▶ _What you should do_: From the top of the entries below through the line containing "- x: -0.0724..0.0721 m", return every line exactly as written, please, and stop there.
(Information provided Opens)
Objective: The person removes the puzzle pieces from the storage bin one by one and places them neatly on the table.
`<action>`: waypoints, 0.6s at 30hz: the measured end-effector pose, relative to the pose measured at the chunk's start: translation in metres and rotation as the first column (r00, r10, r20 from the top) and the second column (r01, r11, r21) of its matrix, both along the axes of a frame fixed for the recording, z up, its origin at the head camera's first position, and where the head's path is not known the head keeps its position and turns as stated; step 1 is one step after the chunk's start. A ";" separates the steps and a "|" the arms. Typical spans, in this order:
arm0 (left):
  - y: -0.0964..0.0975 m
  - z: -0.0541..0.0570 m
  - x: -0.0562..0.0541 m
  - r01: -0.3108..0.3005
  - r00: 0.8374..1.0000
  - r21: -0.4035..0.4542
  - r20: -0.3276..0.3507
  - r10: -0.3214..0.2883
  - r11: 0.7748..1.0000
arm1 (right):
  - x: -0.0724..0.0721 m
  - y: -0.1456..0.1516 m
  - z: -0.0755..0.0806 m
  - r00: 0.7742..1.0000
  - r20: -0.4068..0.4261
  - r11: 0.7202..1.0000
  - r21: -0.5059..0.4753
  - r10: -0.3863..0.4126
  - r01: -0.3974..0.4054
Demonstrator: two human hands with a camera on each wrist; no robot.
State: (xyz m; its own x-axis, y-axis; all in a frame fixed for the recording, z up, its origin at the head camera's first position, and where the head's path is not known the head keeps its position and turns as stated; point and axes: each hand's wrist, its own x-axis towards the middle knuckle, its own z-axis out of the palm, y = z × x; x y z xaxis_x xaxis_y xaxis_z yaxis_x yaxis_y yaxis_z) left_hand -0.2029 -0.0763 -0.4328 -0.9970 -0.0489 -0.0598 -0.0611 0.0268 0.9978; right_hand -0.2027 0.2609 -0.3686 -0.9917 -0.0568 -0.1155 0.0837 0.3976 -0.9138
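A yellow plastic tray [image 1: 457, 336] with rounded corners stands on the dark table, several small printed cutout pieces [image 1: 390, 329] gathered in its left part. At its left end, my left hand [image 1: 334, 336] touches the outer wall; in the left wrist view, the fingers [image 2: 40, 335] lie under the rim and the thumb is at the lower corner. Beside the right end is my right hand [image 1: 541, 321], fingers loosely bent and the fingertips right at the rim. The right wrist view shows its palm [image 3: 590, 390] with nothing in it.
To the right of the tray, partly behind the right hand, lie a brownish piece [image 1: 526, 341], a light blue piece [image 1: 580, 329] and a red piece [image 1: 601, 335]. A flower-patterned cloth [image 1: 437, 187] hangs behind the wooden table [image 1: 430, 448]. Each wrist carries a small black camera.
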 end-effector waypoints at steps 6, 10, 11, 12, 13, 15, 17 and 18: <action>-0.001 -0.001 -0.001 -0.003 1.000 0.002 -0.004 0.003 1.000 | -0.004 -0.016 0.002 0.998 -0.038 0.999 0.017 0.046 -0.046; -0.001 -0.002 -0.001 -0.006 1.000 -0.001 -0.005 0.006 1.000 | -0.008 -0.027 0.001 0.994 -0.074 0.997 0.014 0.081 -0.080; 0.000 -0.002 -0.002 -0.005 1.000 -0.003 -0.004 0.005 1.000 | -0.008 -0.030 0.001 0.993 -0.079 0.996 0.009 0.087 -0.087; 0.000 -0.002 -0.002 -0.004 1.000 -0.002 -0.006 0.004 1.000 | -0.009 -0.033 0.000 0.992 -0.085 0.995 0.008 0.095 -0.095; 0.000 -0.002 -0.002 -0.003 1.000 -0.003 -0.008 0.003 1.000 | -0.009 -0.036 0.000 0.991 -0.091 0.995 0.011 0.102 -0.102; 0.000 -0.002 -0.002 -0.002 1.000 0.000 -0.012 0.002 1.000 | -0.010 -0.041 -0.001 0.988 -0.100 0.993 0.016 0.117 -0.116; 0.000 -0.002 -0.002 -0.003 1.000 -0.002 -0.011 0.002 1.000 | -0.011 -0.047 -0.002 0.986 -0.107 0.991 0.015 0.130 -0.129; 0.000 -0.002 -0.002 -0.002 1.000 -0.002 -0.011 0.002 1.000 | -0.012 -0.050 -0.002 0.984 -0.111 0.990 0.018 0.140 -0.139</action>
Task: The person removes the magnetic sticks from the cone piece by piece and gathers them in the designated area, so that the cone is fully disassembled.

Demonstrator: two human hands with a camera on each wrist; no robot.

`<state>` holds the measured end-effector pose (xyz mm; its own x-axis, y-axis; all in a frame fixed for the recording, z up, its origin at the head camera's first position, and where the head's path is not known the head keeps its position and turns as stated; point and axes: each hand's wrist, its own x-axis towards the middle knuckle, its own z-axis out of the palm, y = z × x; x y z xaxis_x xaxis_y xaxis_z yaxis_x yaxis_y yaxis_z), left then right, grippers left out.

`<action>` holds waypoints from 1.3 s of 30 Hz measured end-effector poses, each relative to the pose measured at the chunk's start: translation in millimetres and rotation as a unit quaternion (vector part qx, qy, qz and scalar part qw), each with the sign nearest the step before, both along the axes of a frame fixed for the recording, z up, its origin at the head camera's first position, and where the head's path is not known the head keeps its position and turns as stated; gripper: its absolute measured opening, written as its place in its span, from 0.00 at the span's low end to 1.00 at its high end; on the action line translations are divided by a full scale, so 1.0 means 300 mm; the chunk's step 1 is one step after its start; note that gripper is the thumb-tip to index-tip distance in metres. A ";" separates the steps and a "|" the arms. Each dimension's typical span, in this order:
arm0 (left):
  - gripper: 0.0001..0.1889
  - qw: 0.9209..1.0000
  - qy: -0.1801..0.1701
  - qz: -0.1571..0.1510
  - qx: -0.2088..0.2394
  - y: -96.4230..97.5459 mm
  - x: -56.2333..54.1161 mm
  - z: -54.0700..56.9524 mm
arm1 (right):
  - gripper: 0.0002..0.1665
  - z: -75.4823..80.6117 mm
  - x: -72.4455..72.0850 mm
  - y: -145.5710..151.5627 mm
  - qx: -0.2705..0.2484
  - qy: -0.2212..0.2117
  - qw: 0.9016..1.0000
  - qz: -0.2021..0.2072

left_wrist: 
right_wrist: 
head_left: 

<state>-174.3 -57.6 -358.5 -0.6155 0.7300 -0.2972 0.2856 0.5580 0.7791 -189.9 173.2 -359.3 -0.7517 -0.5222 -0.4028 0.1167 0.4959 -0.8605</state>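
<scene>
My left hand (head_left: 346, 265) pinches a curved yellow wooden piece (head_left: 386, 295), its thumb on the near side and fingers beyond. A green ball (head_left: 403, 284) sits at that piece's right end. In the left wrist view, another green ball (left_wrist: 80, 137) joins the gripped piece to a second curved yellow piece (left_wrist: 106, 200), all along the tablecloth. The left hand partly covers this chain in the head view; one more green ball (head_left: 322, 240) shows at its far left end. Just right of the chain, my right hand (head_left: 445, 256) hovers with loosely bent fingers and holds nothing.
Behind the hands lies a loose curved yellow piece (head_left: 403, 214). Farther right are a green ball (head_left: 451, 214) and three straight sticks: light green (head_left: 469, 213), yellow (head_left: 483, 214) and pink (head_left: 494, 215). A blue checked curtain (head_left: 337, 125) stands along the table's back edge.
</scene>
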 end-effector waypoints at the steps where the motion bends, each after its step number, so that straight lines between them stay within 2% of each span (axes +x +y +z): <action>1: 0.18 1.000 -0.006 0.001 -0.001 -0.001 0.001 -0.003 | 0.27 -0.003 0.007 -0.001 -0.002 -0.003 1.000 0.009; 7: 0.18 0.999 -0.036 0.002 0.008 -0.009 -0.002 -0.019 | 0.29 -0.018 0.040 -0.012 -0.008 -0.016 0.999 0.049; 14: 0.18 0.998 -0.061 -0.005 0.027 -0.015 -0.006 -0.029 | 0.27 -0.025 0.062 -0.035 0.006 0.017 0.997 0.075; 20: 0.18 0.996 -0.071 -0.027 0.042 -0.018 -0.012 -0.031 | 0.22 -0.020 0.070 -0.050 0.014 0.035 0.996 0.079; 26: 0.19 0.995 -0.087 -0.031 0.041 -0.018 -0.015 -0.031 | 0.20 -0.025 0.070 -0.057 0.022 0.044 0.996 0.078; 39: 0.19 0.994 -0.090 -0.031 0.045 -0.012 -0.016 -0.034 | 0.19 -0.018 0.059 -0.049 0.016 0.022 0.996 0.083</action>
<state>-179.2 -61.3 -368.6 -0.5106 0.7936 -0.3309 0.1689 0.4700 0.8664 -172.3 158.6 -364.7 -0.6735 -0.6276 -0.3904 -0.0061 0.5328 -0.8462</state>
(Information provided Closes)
▶ _Task result_:
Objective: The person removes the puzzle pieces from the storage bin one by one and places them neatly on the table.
`<action>`: waypoints, 0.6s at 30hz: the measured end-effector pose, relative to the pose measured at the chunk's start: translation in metres and rotation as the first column (r00, r10, r20 from the top) and the second column (r01, r11, r21) of its matrix, both along the axes of a frame fixed for the recording, z up, its origin at the head camera's first position, and where the head's path is not known the head keeps its position and turns as stated; step 1 is one step after the chunk's start. A ";" separates the steps and a "|" the arms. Typical spans, in this order:
arm0 (left):
  - y: -0.0964..0.0975 m
  - z: -0.0541..0.0570 m
  - x: -0.0562..0.0541 m
  - r01: -0.3108..0.3005
  - r00: 0.8374..1.0000
  - r21: -0.4035..0.4542
  - r20: -0.3276..0.3507
  - r10: -0.3214..0.2883
  - r11: 0.7748..1.0000
arm1 (right):
  - x: -0.0724..0.0721 m

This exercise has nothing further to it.